__EXERCISE GOAL__. Could you repeat the records below exactly, leaving out any pictures?

__PROVIDED INFORMATION__.
---------------

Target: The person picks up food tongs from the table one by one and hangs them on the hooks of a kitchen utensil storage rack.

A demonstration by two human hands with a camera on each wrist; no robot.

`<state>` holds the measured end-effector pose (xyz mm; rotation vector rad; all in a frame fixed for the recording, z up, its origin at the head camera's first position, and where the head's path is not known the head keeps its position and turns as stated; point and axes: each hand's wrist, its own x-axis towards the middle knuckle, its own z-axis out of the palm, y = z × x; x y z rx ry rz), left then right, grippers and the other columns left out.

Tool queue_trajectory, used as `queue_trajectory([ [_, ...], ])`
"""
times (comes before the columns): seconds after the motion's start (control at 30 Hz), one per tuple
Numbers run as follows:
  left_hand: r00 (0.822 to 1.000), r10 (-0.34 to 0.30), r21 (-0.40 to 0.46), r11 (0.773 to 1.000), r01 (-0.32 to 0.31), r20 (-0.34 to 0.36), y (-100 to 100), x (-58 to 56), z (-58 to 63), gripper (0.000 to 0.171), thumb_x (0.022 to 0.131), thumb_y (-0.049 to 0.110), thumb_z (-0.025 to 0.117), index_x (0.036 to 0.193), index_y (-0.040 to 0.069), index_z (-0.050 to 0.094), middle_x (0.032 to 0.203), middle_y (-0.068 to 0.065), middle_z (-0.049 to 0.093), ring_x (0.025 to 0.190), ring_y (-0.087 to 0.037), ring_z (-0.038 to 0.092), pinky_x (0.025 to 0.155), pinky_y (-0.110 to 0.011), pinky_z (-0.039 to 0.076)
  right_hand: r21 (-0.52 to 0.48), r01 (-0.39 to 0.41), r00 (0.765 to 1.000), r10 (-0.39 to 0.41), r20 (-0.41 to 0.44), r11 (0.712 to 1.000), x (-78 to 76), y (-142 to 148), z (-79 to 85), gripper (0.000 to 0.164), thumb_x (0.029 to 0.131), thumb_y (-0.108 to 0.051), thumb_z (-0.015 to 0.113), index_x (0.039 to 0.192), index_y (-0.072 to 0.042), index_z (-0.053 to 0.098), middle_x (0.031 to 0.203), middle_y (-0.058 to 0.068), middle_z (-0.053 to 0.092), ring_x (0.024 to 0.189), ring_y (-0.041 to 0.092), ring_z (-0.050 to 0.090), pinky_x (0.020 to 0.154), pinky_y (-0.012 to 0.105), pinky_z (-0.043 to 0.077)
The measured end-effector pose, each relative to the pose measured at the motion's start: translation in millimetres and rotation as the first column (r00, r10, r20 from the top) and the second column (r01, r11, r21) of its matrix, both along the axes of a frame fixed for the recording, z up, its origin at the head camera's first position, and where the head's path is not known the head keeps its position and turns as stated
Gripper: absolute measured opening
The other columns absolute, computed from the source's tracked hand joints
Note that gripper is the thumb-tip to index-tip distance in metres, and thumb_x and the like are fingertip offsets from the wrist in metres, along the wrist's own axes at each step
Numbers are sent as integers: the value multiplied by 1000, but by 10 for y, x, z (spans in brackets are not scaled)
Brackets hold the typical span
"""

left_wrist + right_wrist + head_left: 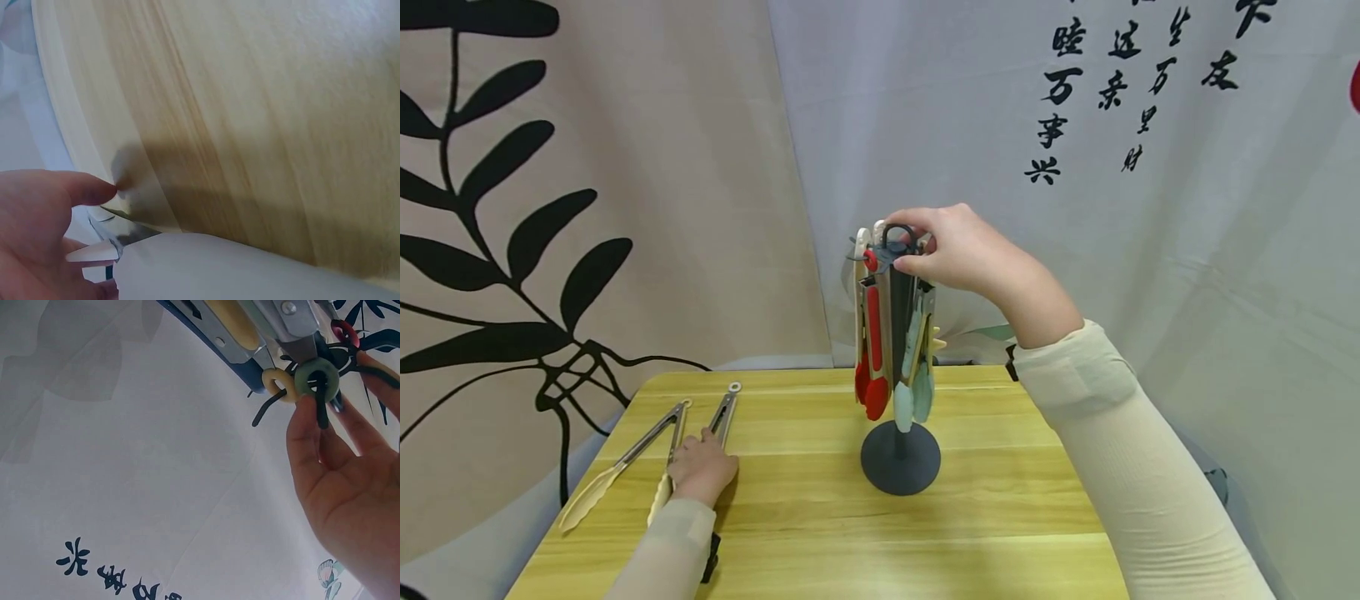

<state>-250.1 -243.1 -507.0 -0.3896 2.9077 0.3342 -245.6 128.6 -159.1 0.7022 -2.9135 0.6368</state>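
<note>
A dark stand (900, 467) with a round base bears several hanging tongs. Red-tipped tongs (876, 398) and green-tipped tongs (922, 392) hang from its hooks. My right hand (958, 250) grips the stand's top around the black loop. In the right wrist view, a fingertip touches a green ring (302, 381) hung on a hook, beside a yellow ring (270, 380). At the table's left, my left hand (703, 467) holds metal tongs (726, 415), whose ring end points away; their lower part is mostly hidden. Between its fingers shows a pale strip (94, 253).
Spread cream-tipped tongs (591, 497) lie left of my left hand on the wooden table (1000, 517). Behind the table hangs a pale curtain (700, 208) with black leaves and writing. The table's left edge slants close to the spread tongs.
</note>
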Motion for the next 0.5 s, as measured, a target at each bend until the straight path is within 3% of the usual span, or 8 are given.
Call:
queue_trajectory([
  [0.2, 1000, 13, -6, 1000, -13, 2, -31, -25, -9, 61, 94, 13, 39, 144, -13, 16, 118, -51, 31, 108, -63, 39, 83, -66, 42, -5, 1, 1000, -1, 3, 1000, -2, -3, 1, 51, 90, -24, 61, 139, -27, 46, 118, 2, 61, 99, 18, 62, 80, 33, 51],
  [0.5, 1000, 16, 11, 1000, -16, -11, -56, -34, -7, 58, 93, 8, 42, 144, -11, 21, 117, -48, 35, 102, -60, 44, 78, -65, 44, 1, -4, 1000, 4, -7, 1000, -1, 0, 0, 51, 90, -25, 62, 139, -26, 47, 119, 2, 61, 97, 18, 62, 82, 33, 51],
])
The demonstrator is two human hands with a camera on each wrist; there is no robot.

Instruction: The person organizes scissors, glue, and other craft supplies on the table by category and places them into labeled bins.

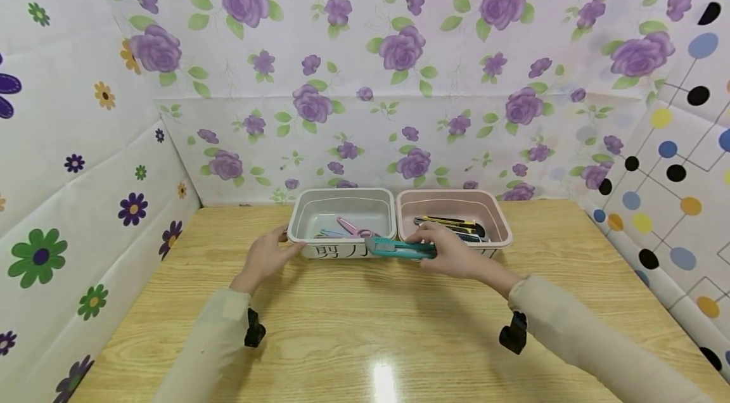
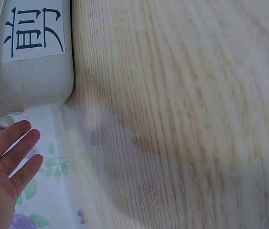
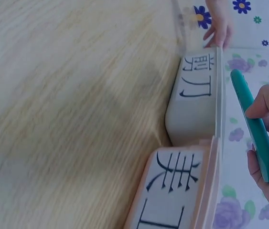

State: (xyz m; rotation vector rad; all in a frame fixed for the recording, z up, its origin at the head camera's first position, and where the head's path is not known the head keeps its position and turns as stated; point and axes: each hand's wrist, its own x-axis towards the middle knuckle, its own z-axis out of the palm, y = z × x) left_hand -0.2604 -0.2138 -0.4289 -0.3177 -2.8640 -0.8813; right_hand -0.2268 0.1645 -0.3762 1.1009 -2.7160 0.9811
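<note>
My right hand grips a teal utility knife in front of the two basins, just above their front rims. In the right wrist view, the thumb and fingers pinch the knife's teal handle. The left hand is at the left end of the pale grey basin, its thumb at the rim and the other fingers loosely spread, as the left wrist view shows. Inside that basin lie pink scissors and a light blue item. The pink basin holds several utility knives, some yellow and black.
Both basins stand side by side at the back of the wooden table, close to a flowered cloth wall. White labels with black characters face front. Patterned cloth also hangs on the left and right sides.
</note>
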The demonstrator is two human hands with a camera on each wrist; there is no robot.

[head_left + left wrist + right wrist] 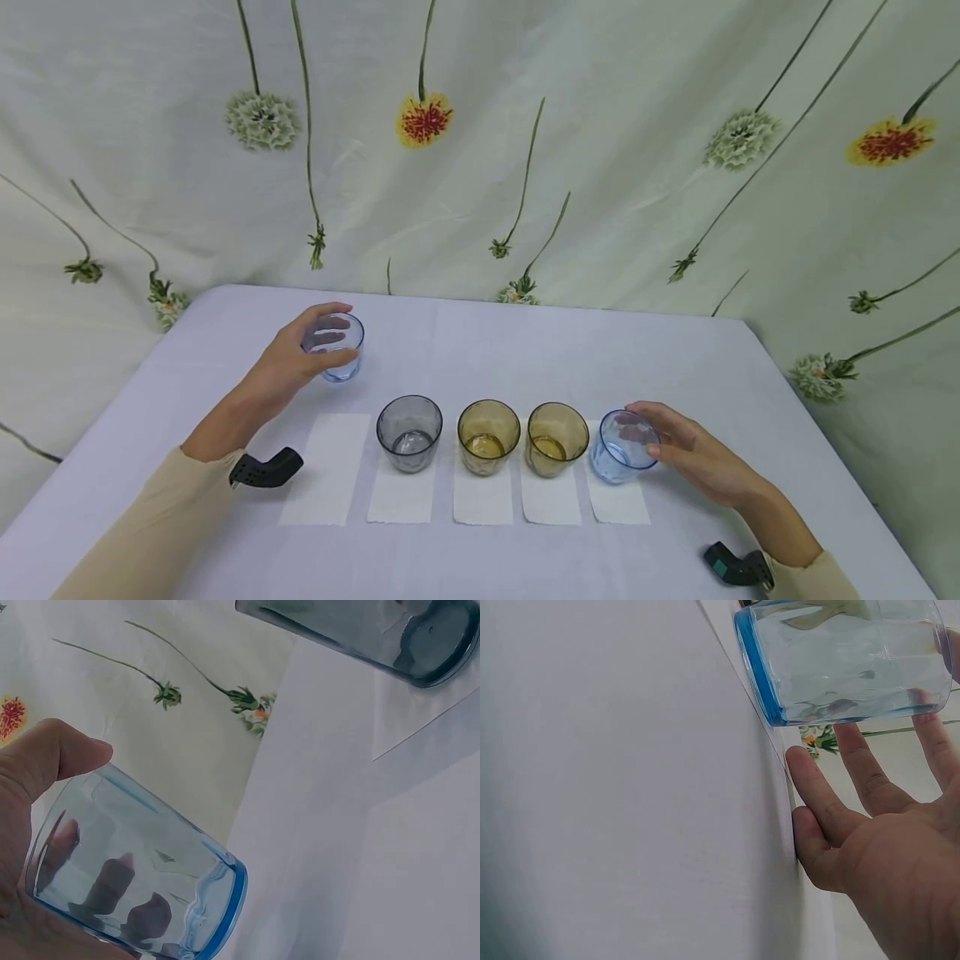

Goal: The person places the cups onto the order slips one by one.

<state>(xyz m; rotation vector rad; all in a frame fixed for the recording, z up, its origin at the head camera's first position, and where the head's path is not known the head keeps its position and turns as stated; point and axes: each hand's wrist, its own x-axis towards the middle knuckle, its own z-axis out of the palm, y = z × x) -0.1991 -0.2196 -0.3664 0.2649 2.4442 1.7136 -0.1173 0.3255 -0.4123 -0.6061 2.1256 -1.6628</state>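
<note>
At the back left of the table, my left hand (296,354) grips a clear blue glass (342,342), thumb on the near side and fingers round the far side. The left wrist view shows that blue glass (150,862) with fingertips visible through its wall. At the right end of the row, my right hand (693,454) is at another blue glass (617,458) that stands upright on a white paper strip (622,507). Its fingers look straight and spread in the right wrist view, fingertips against the side of the blue glass (840,667), palm apart from it.
A grey glass (409,442) and two amber glasses (489,446) stand upright on their own paper strips. Left of them lies another white strip (326,467). A flowered cloth (480,167) hangs behind the white-covered table (525,354).
</note>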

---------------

__YOUR RESPONSE__.
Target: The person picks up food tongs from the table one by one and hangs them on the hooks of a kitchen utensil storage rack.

A demonstration by two human hands with a camera on each wrist; no robot.

`<state>` holds the measured end-effector pose (xyz mm; rotation vector rad; all in a frame fixed for the recording, z up, its origin at the head camera's first position, and where the head's path is not known the head keeps its position and turns as stated; point and axes: each hand's wrist, its own x-axis towards the middle knuckle, its own z-axis out of the palm, y = z × x; x y z rx ry rz), left then right, grippers and the other columns left out.

Tool queue_trajectory, used as `queue_trajectory([ [_, ...], ])`
"""
times (comes before the columns): seconds after the motion's start (control at 30 Hz), one per tuple
Numbers run as follows:
  left_hand: r00 (0.822 to 1.000), r10 (-0.34 to 0.30), r21 (-0.40 to 0.46), r11 (0.773 to 1.000), r01 (-0.32 to 0.31), r20 (-0.34 to 0.36), y (-100 to 100), x (-58 to 56), z (-58 to 63), gripper (0.000 to 0.171), thumb_x (0.022 to 0.131), thumb_y (-0.049 to 0.110), thumb_z (-0.025 to 0.117), index_x (0.036 to 0.193), index_y (-0.040 to 0.069), index_z (-0.050 to 0.094), middle_x (0.032 to 0.203), middle_y (-0.068 to 0.065), middle_z (-0.049 to 0.093), ring_x (0.025 to 0.190), ring_y (-0.087 to 0.037), ring_z (-0.038 to 0.092), pinky_x (0.025 to 0.155), pinky_y (-0.110 to 0.011), pinky_z (-0.039 to 0.076)
  right_hand: r21 (-0.52 to 0.48), r01 (-0.39 to 0.41), r00 (0.765 to 1.000), r10 (-0.39 to 0.41), r20 (-0.41 to 0.44), r11 (0.712 to 1.000), x (-78 to 76), y (-142 to 148), z (-79 to 85), gripper (0.000 to 0.164), thumb_x (0.029 to 0.131), thumb_y (-0.108 to 0.051), thumb_z (-0.015 to 0.113), index_x (0.039 to 0.192), index_y (-0.072 to 0.042), index_z (-0.053 to 0.098), middle_x (0.031 to 0.203), middle_y (-0.058 to 0.068), middle_z (-0.053 to 0.092), ring_x (0.024 to 0.189), ring_y (-0.041 to 0.092), ring_z (-0.050 to 0.090), pinky_x (0.020 to 0.154), pinky_y (-0.012 to 0.105), pinky_z (-0.043 to 0.077)
The measured end-effector pose, each relative to the pose measured at the motion's start: translation in millimetres and rotation as the first column (r00, r10, r20 from the top) and the second column (r01, r11, r21) of its matrix, both along the axes of a frame fixed for the recording, z up, its origin at the head camera's first position, and where the head's path is not known the head keeps its position and turns as stated
Gripper: absolute measured opening
The other columns absolute, computed from the source's tracked hand joints
Note that gripper is the thumb-tip to index-tip distance in metres, and thumb_x and the like are fingertip offsets from the wrist in metres, along the wrist's own axes at each step
Numbers are sent as integers: the value multiplied by 1000, but by 10 for y, x, z (spans in brackets are not scaled)
Brackets hold the typical span
"""

left_wrist + right_wrist + head_left: 

<state>-250.1 -243.1 -507.0 -0.3896 2.9077 0.3342 -245.6 128.6 -159.1 0.7022 -2.9135 0.6368</state>
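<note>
A dark stand (900, 467) with a round base bears several hanging tongs. Red-tipped tongs (876, 398) and green-tipped tongs (922, 392) hang from its hooks. My right hand (958, 250) grips the stand's top around the black loop. In the right wrist view, a fingertip touches a green ring (302, 381) hung on a hook, beside a yellow ring (270, 380). At the table's left, my left hand (703, 467) holds metal tongs (726, 415), whose ring end points away; their lower part is mostly hidden. Between its fingers shows a pale strip (94, 253).
Spread cream-tipped tongs (591, 497) lie left of my left hand on the wooden table (1000, 517). Behind the table hangs a pale curtain (700, 208) with black leaves and writing. The table's left edge slants close to the spread tongs.
</note>
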Motion for the next 0.5 s, as measured, a target at each bend until the straight path is within 3% of the usual span, or 8 are given.
Call:
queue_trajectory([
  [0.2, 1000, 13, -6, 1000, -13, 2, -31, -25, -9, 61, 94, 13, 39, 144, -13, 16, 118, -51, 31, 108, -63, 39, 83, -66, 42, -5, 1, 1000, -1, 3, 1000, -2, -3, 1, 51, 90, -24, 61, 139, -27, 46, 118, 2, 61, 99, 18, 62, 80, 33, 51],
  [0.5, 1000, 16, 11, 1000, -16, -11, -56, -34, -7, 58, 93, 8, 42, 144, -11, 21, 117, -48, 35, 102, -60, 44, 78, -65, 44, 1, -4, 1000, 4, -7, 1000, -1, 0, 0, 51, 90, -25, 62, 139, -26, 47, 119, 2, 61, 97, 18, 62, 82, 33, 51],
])
The demonstrator is two human hands with a camera on each wrist; there is no robot.

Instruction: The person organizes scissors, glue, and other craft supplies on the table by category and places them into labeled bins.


State: (xyz m; rotation vector rad; all in a frame fixed for the recording, z up, its origin at the head camera's first position, and where the head's path is not known the head keeps its position and turns as stated; point and axes: each hand's wrist, its own x-axis towards the middle knuckle, its own z-axis out of the palm, y = z × x) left_hand -0.2604 -0.2138 -0.4289 -0.3177 -2.8640 -0.8813; right_hand -0.2268 0.1645 -0.3762 1.1009 -2.7160 0.9811
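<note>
My right hand grips a teal utility knife in front of the two basins, just above their front rims. In the right wrist view, the thumb and fingers pinch the knife's teal handle. The left hand is at the left end of the pale grey basin, its thumb at the rim and the other fingers loosely spread, as the left wrist view shows. Inside that basin lie pink scissors and a light blue item. The pink basin holds several utility knives, some yellow and black.
Both basins stand side by side at the back of the wooden table, close to a flowered cloth wall. White labels with black characters face front. Patterned cloth also hangs on the left and right sides.
</note>
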The demonstrator is two human hands with a camera on each wrist; there is no robot.

[head_left + left wrist + right wrist] 

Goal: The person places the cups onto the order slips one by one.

<state>(xyz m; rotation vector rad; all in a frame fixed for the recording, z up, its origin at the head camera's first position, and where the head's path is not known the head keeps its position and turns as stated; point and axes: each hand's wrist, its own x-axis towards the middle knuckle, its own z-axis out of the palm, y = z × x) -0.1991 -0.2196 -0.3664 0.2649 2.4442 1.7136 -0.1173 0.3255 -0.4123 -0.6061 2.1256 -1.6628</state>
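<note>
At the back left of the table, my left hand (296,354) grips a clear blue glass (342,342), thumb on the near side and fingers round the far side. The left wrist view shows that blue glass (150,862) with fingertips visible through its wall. At the right end of the row, my right hand (693,454) is at another blue glass (617,458) that stands upright on a white paper strip (622,507). Its fingers look straight and spread in the right wrist view, fingertips against the side of the blue glass (840,667), palm apart from it.
A grey glass (409,442) and two amber glasses (489,446) stand upright on their own paper strips. Left of them lies another white strip (326,467). A flowered cloth (480,167) hangs behind the white-covered table (525,354).
</note>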

The exercise has been answered, and the work is done.